Determine how many lines in this listing contain the word "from" and report that number by itself.

——————

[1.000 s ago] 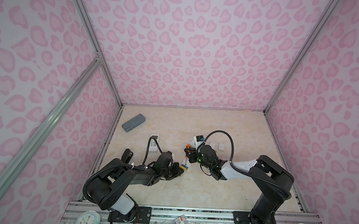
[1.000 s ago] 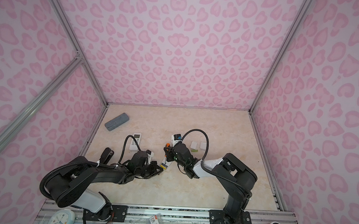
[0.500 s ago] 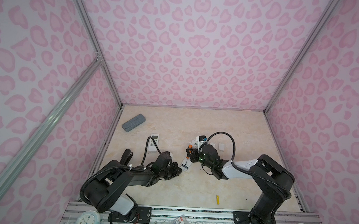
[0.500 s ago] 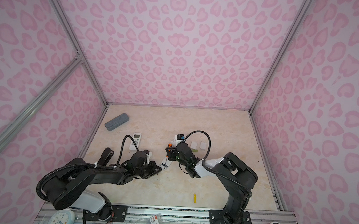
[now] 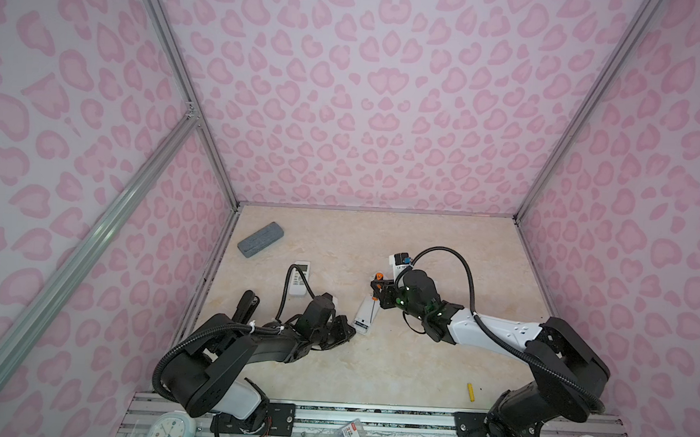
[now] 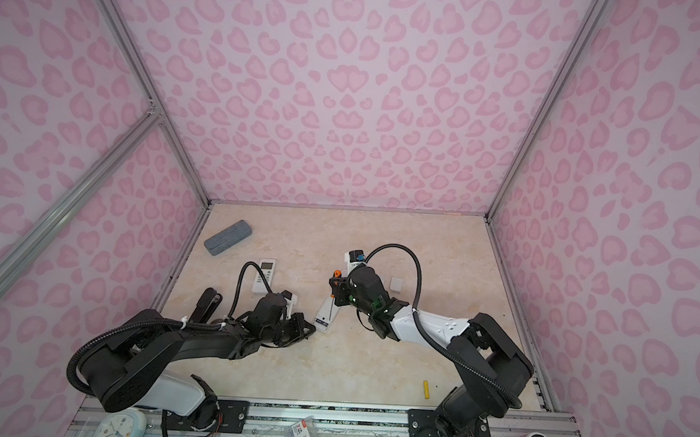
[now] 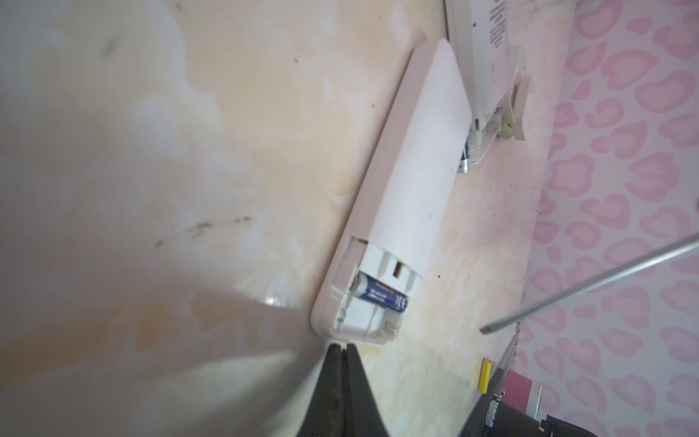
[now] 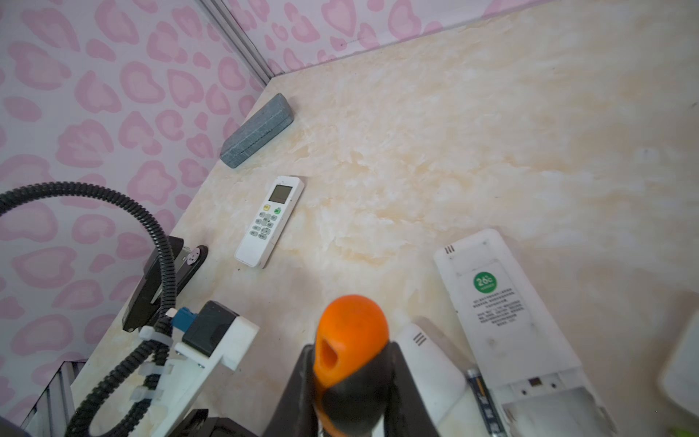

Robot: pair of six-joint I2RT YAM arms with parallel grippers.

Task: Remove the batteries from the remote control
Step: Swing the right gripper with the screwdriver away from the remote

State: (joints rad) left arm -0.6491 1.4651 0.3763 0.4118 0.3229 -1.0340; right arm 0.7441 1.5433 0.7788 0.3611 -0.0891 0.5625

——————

(RESPONSE BELOW) 2